Her synopsis in the roundup is specific about narrative and setting: the story follows the Lisbon sisters-Cecilia, Lux, Bonnie, Mary and Therese-who are withdrawn from school by their mother, kept at home, and “before eventually dying by suicide.” It is set in 1970s Michigan “in the heart of the Rust Belt,” and Cantrell framed it as a meditation on “loss and longing,” touching themes including “the failure of the American Dream.”
She also articulated why the pairing endures for her: the “hazy, dreamlike quality” that captures adolescence, and the way both novel and film blend “the magic and misery of adolescence.”
In rights terms, the example illustrates a durable afterlife pattern: a book and its adaptation can function as a joint cultural product, with each refresh of one renewing attention for the other-especially when the pairing is taught, screened, or rewatched as a seasonal ritual. For school systems and classification boards, the title also sits inside ongoing regulatory conversations about how self-harm and mental illness are portrayed to young audiences, and how parental consent and content warnings are communicated.

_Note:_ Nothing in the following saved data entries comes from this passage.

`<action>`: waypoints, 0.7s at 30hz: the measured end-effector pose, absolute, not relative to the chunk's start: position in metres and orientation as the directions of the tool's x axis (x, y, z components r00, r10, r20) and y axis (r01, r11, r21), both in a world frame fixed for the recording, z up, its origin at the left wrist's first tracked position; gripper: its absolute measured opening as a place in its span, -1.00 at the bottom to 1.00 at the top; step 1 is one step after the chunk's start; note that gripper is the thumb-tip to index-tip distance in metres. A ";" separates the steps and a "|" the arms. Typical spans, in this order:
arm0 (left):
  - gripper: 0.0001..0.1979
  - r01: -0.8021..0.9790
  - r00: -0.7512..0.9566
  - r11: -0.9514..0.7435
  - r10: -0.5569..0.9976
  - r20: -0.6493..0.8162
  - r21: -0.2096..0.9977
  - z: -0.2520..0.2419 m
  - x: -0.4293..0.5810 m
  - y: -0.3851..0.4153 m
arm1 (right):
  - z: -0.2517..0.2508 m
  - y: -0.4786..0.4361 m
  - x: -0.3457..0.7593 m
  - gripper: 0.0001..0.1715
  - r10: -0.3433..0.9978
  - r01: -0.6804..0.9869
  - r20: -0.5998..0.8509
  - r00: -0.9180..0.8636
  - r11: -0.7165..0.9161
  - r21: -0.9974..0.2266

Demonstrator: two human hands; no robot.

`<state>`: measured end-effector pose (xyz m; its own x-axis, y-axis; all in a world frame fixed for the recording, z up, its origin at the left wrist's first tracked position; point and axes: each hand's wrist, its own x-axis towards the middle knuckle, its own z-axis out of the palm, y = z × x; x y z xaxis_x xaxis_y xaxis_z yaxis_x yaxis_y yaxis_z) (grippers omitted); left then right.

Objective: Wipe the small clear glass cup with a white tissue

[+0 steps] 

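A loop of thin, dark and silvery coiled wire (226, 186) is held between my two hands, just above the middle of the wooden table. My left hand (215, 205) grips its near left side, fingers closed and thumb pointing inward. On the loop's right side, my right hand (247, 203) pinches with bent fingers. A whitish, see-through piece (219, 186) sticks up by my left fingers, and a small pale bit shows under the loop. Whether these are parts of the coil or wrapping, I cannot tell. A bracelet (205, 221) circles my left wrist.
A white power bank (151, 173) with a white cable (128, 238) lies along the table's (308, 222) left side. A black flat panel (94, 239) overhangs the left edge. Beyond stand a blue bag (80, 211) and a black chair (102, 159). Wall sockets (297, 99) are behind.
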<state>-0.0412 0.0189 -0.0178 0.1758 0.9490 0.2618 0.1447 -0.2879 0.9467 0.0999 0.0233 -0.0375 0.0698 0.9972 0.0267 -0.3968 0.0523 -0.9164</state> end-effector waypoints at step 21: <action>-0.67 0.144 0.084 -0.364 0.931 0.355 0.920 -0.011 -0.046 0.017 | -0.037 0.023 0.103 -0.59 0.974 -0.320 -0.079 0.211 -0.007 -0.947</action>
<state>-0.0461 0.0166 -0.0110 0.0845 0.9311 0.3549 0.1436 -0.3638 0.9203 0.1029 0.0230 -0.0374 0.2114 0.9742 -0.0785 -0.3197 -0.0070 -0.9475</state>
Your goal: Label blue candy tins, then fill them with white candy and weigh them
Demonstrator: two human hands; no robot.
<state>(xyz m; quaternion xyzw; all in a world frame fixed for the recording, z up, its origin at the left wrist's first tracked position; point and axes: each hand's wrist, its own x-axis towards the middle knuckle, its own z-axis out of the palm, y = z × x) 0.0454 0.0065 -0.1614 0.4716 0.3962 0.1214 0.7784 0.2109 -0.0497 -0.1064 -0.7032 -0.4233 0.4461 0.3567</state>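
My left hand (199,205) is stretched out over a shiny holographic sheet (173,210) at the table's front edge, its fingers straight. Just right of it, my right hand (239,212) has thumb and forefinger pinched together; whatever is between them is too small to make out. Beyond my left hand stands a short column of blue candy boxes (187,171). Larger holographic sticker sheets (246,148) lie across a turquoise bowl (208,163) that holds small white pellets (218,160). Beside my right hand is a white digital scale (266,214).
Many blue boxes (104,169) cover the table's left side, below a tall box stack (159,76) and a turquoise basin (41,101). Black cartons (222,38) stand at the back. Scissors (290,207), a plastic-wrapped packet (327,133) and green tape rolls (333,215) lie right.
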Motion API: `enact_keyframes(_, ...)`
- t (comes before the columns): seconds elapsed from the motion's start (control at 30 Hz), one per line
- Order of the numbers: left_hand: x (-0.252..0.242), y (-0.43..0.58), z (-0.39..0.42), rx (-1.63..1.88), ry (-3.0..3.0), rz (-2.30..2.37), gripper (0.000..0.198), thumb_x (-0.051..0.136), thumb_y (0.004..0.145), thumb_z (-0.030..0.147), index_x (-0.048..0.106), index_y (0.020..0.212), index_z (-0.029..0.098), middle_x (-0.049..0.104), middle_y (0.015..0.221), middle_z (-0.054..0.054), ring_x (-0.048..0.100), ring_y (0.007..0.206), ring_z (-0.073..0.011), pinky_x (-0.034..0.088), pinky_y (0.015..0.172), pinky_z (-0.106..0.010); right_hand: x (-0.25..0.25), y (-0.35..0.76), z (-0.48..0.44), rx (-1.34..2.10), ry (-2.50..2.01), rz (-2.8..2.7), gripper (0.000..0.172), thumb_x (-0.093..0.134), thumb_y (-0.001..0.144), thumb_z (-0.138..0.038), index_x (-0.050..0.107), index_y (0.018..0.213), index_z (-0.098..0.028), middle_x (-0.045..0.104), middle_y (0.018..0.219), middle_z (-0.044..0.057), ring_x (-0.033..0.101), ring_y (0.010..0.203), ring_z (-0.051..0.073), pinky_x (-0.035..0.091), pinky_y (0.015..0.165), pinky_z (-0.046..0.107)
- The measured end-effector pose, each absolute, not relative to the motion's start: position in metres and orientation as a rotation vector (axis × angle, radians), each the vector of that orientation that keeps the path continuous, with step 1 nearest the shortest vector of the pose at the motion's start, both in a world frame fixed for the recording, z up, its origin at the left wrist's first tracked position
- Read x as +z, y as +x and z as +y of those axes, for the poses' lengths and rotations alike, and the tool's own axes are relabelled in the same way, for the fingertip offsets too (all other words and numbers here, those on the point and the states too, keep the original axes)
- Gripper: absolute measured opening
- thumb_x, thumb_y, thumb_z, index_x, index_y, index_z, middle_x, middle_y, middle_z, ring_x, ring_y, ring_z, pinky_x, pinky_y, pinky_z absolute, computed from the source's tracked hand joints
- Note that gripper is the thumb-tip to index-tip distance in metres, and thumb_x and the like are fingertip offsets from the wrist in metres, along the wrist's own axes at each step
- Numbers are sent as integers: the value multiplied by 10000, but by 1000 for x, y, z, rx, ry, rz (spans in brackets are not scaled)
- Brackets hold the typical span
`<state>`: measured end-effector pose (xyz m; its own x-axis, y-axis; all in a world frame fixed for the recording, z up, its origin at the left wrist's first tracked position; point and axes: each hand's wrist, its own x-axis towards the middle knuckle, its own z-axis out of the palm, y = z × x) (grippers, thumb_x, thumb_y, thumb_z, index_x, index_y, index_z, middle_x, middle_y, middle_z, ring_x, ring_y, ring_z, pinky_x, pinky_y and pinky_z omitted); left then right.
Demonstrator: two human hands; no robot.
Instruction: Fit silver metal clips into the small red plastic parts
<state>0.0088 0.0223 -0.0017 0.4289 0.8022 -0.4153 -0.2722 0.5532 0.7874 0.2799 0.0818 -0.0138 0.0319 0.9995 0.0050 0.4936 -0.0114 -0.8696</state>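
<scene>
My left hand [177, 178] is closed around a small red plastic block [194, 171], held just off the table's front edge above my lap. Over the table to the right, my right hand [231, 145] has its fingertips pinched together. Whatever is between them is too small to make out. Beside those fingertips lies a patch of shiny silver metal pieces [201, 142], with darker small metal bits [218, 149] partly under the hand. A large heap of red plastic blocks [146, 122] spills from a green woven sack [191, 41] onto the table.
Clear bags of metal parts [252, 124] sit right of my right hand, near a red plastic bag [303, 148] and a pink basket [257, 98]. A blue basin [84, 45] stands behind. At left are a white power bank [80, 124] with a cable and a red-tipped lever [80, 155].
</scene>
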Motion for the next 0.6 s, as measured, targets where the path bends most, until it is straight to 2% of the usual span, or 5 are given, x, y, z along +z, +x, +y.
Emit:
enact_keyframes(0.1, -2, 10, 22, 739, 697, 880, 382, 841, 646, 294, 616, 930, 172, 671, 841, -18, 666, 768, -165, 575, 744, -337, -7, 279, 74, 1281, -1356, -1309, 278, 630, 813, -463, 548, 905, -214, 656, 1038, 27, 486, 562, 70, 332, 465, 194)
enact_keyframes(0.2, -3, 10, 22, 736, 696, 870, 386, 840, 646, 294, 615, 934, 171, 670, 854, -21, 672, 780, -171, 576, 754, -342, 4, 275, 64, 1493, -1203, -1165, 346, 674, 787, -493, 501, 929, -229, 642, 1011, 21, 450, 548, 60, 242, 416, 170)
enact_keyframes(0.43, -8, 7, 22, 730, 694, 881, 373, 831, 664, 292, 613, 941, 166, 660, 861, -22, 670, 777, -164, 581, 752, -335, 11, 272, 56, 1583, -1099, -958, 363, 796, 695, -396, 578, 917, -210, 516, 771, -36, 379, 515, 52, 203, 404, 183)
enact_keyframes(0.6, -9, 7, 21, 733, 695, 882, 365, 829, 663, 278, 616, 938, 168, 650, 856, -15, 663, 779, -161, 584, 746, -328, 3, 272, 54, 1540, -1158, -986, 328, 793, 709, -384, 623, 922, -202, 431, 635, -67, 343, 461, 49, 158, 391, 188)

Australian rom-com as an investment story, not just a taste story
McAlister framed her selection inside a market claim about publishing strategy. She wrote that she had previously nominated Abra Pressler’s Love and Other Scores as a beach book and pointed to “an increased investment from major Australian publishers in local romantic comedies,” adding that the trend “has continued.”
She listed a group of Australian romantic comedies she described as released “this year”: Steph Vizard’s A Smart Girl’s Guide to Second Chances, Patrick Lenton’s In Spite of You, Emma Mugglestone’s In the Long Run, Darcy Green’s After the Siren, Karina May’s That Island Feeling, and Holly Brunnbauer’s What did I Miss?.
Her own beach read, she said, would be Brooke Crawford’s Better Than the Real Thing, which she summarized as a story about “a Melbourne teacher in the midst of a series of life crises” who finds “a reclusive rock star’s childhood diary,” and is offered “a lot of money” to travel in London and return it.
For local publishers and screen producers, this cluster of titles reads less like a one-off preference and more like an informal signal of where risk capital is going: contemporary romantic comedy with recognisable Australian settings and exportable hooks. The same stories are increasingly assessed not only for domestic sales but for their capacity to feed location-based production incentives, co-production treaties and streaming content quotas.
As of December 25, 2025, the roundup tied one title directly to upcoming screen activity-The Summer Book was described as having a film adaptation “on the way” starring Glenn Close-and it also noted that the latest television adaptation of the Maigret detective novels “has recently dropped.” Taken together, the six academics’ lists read as more than holiday viewing notes: they map how literary taste, institutional syllabuses and the contemporary rights marketplace are now entangled in a single summer portfolio.